(Data items)
-.-.-

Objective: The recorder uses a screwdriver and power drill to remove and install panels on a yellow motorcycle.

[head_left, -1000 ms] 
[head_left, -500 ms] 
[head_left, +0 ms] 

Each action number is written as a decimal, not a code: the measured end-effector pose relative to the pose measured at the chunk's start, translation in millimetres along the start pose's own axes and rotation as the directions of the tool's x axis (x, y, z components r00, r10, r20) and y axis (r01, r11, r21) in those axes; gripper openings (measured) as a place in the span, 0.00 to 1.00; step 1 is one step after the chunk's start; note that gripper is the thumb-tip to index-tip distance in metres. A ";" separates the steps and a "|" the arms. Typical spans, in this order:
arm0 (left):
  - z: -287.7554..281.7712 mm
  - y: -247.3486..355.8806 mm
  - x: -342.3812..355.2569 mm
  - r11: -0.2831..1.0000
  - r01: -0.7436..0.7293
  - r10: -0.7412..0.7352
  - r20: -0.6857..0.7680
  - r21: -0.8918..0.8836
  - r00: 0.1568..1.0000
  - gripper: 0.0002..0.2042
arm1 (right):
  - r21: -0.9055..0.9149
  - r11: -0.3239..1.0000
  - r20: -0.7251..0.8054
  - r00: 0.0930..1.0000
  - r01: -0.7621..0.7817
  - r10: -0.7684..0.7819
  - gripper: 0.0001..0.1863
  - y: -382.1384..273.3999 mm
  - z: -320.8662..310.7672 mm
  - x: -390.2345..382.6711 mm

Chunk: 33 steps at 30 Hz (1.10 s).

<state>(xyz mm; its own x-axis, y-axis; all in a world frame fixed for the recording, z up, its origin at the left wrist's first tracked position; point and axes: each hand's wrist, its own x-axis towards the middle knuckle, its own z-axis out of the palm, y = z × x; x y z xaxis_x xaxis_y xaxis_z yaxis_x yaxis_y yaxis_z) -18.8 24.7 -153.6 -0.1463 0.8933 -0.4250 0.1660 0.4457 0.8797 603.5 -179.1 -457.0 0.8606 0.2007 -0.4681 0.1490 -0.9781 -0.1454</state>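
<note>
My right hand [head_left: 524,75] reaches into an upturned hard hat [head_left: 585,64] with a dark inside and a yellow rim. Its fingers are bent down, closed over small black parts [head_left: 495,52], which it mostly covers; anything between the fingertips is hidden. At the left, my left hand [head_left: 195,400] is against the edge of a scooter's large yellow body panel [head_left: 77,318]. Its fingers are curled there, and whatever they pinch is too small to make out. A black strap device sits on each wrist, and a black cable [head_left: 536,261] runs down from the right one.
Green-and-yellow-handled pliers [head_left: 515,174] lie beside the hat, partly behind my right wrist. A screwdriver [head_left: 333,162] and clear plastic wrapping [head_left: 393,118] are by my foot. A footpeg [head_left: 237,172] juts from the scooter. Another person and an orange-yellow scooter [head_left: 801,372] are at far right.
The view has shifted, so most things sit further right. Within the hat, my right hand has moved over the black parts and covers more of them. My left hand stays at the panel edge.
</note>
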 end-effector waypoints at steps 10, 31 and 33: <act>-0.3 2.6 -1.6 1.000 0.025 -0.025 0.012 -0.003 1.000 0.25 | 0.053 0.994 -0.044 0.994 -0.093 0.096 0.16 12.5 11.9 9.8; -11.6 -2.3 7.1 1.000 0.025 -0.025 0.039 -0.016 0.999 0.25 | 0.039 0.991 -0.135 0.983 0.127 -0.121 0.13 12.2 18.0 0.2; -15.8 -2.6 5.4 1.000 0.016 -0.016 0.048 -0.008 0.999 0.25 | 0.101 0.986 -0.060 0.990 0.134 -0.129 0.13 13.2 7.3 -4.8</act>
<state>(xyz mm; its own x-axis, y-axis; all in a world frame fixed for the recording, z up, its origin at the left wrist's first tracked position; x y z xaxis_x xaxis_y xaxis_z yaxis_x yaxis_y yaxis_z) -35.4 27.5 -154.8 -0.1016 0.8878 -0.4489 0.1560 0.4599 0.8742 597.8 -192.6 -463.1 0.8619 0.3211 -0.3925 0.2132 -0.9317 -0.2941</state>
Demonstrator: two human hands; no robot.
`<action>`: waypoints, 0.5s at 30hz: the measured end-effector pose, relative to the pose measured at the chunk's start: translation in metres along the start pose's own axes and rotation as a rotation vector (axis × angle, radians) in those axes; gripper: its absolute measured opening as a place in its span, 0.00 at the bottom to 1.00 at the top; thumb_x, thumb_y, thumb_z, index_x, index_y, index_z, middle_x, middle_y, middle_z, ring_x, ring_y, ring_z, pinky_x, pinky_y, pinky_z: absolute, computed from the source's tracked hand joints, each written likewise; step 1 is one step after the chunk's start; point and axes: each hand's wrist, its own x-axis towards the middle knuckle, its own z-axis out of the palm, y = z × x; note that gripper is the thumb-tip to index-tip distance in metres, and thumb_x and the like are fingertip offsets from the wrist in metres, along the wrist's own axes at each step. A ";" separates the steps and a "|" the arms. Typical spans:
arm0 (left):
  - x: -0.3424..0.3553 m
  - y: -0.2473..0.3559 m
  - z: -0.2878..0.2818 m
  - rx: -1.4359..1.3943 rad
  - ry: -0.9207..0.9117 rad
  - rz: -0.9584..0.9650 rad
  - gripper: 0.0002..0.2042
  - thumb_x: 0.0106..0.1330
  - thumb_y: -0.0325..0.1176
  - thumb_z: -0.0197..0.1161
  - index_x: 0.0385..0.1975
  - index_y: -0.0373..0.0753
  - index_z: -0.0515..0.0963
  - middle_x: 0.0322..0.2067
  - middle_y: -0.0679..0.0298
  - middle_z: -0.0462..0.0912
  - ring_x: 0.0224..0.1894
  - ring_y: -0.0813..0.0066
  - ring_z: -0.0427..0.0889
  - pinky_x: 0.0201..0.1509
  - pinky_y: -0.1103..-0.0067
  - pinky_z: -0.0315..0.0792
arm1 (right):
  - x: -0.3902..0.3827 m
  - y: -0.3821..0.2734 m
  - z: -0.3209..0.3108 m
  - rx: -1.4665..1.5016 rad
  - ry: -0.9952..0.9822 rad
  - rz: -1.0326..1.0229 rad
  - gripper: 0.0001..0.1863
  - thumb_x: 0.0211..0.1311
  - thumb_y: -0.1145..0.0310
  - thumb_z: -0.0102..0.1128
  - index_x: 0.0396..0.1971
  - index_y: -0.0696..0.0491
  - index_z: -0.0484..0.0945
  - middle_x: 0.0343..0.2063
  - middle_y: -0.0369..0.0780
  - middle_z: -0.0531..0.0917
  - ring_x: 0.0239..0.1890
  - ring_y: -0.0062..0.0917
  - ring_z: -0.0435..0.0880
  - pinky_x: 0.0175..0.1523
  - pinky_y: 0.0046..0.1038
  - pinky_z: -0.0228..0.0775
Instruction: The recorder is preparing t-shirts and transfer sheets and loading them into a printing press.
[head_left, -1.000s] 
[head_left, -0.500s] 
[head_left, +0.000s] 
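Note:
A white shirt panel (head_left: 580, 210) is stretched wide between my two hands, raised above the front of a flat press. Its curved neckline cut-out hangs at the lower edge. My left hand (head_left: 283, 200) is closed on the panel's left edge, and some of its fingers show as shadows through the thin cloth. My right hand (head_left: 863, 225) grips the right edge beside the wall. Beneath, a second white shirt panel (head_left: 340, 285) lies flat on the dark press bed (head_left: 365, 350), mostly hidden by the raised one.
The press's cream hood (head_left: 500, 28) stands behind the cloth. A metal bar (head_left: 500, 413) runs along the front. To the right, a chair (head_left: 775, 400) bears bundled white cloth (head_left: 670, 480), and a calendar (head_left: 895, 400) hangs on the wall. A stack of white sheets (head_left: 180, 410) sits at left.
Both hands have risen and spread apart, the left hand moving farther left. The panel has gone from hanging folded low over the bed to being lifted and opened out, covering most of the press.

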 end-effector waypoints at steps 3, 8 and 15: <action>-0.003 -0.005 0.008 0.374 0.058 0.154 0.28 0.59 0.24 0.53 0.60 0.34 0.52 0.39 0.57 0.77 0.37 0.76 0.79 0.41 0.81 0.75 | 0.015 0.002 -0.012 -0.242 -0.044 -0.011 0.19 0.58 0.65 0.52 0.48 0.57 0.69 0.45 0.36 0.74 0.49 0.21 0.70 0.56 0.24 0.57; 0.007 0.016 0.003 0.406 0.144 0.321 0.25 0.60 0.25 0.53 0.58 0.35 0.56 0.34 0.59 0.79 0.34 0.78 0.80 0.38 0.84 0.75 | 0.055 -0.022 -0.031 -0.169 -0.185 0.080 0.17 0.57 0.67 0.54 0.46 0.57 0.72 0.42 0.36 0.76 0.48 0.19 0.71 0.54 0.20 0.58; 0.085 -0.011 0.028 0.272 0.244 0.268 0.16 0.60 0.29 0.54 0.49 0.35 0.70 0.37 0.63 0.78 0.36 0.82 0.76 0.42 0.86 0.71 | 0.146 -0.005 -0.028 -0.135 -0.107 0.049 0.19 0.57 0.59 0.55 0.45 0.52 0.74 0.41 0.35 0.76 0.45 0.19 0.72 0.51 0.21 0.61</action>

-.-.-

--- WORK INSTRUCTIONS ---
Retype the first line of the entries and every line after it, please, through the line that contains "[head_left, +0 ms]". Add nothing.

--- RESULT OF THIS TASK ---
Objective: The recorder uses a screwdriver and power drill to remove and install panels on a yellow motorcycle.

[head_left, -1000 ms] 
[head_left, -500 ms] 
[head_left, +0 ms] 

This completes the exercise.